Politicians often extol the virtues of small business as a way to demonstrate support for dynamism and entrepreneurship while distancing themselves from the cruelties of global capitalism and the mega-rich of big CEOs. But it turns out that some of Europe’s most troubled economies are precisely those most dominated by small businesses. And it is not a hazard. An economy in which a large portion of the population works in small businesses is not an entrepreneur-friendly economy, but rather one characterized by widespread corruption and poor regulation. The key to prosperity is not coddling small businesses, but giving people the tools they need to start one and existing businesses the ability to thrive and compete.
John Schmitt, an economist at the Center for Economic Policy Research in Washington, DC, gathered striking data last fall, of an Organization for Economic Cooperation and Development entrepreneurship report showing that the United States has a surprisingly small percentage of its workforce employed by small businesses. Countries at the other end of the spectrum, however, are not dynamos: they are basket cases. If you look at the labor share employed by companies with fewer than 10 employees, the leaders among OECD members are Greece, Italy, Portugal, Mexico and Spain. Only 11 percent of employed Americans work in companies with fewer than 10 employees, compared to 58 percent of Greeks. Expand it to examine the share of labor employed by companies with 50 employees or less, and you get Greece, Italy, Portugal, Spain and Hungary. About a third of employed Americans work in companies with fewer than 50 employees, compared to 75% of employed Greeks.
What went wrong?
One of the problems is trust and corruption. One of the most difficult aspects of modern social life is that the world is big and it is difficult to cooperate with strangers. After all, they could be scamming you. You can appeal to the authorities, but it is likely that they will also be foreigners. In societies characterized by poorly functioning institutions, high levels of corruption, and low levels of social trust, it makes sense to try to stick to smaller-scale entities. Business relationships are governed by family and personal ties rather than contracts, and a small scale is used to resolve the difficulties of impersonal administration.
This is no coincidence if we look at the Transparency International report Corruption Perceptions Index, the four worst-performing eurozone members are our old friends Greece, Italy, Portugal and Spain. The opposite is that employment in large companies is most common in the English-speaking and Nordic countries which have the least corruption.
Keeping economic units small is a completely reasonable response to a less than ideal situation, but it is very limiting economically. Economies of scale can make large firms more productive and allow middle-skilled workers to specialize more and earn higher wages. A bigger issue is that big ideas deserve to start small, prove themselves, and then grow. Not every business owner wants to build a Fortune 500 company, but sticking forever with a headcount of less than 10 people is very limiting.
And corruption is often reinforced by poor regulation. In the United States, for example, the independent pharmacy landscape has been disrupted by larger chains, such as CVS, Rite Aid and Walgreens, which have been able to exploit economies of scale and reduce prices. In Italy, on the other hand, pharmacies are essentially prohibited from competing with each other. The mechanism is a restrictive licensing system that prohibits the creation of large chains and ensures that to start a new pharmacy you must first acquire a license from an existing pharmacist. It’s a handy system if you’re the son of an elderly pharmacist who doesn’t work particularly hard. Dad will pass the license on to you, and while you’ll never get rich running just one store, you don’t have to worry about being put out of business by a busier or more business-savvy entrepreneur.

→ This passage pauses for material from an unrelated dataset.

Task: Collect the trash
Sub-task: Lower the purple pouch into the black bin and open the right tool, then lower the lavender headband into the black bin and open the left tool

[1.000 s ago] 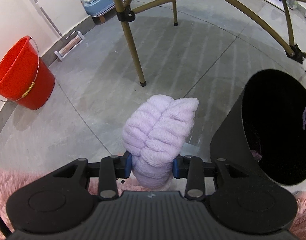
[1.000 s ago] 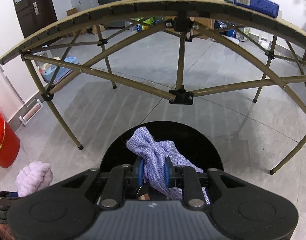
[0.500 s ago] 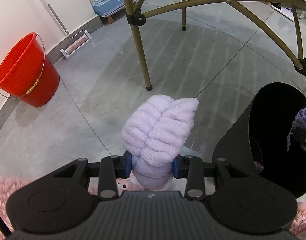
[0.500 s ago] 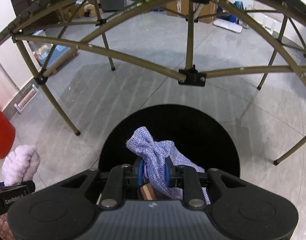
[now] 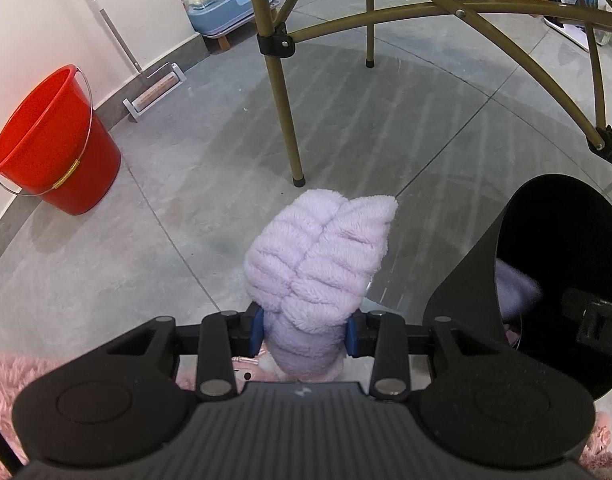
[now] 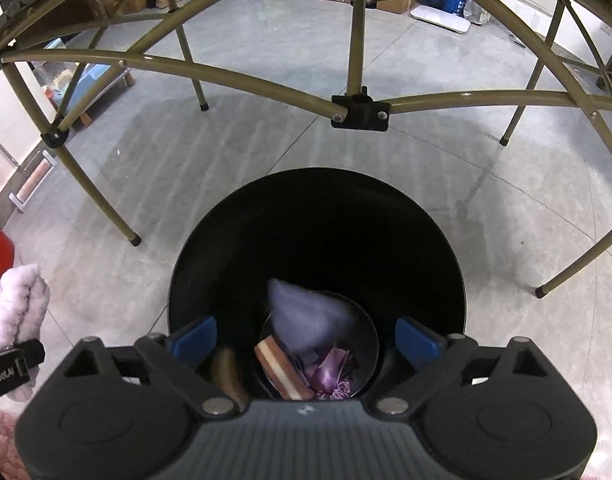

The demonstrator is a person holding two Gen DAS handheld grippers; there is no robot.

This situation is crippling for Italy’s hardest-working and most skilled pharmacy owners. It’s also bad overall for pharmacy staff. The worst-run stores should close and the best-run stores should diversify and prosper. This way, more people would end up working for managers who know what they are doing, rather than managers who have inherited a license. Such competition-stifling rules are not uncommon in the United States. An idiosyncratic regulatory framework explains why you traditionally have to buy a car from a local car dealership rather than from a national retail chain or directly from a manufacturer. But the fact that most Americans work in companies with more than 250 employees, while nearly 70 percent of Italians work in companies with fewer than 50 employees, highlights the magnitude of the difference. The strength of the Nordic and English-speaking models, from an entrepreneurial point of view, is that these are the places where it is easiest to to start a company and also the places where it is easiest to grow.
These problems do not explain all the problems of the euro zone. In terms of business regulations, Ireland is much more like the United States or Denmark than its PIIGS counterparts. In the short term, issues related to financial flows, land bubbles, bank bailouts and inflexible monetary policy dominate corporate regulation. But Greece, Italy, Spain and Portugal were economic laggards in Europe before the acute crisis hit.
Italian Prime Minister Mario Monti is trying to improve pharmacy regulation, and Silvio Berlusconi’s center-left predecessor Romano Prodi also attempted to introduce more competition into Italian markets. But while there is room for improvement, the corruption data is telling. Building effective governance institutions that give citizens confidence in their relationships is much more complicated than simply passing a law or two. And yet, creating a framework in which it is possible for small businesses not only to exist but to thrive seems crucial to long-term prosperity.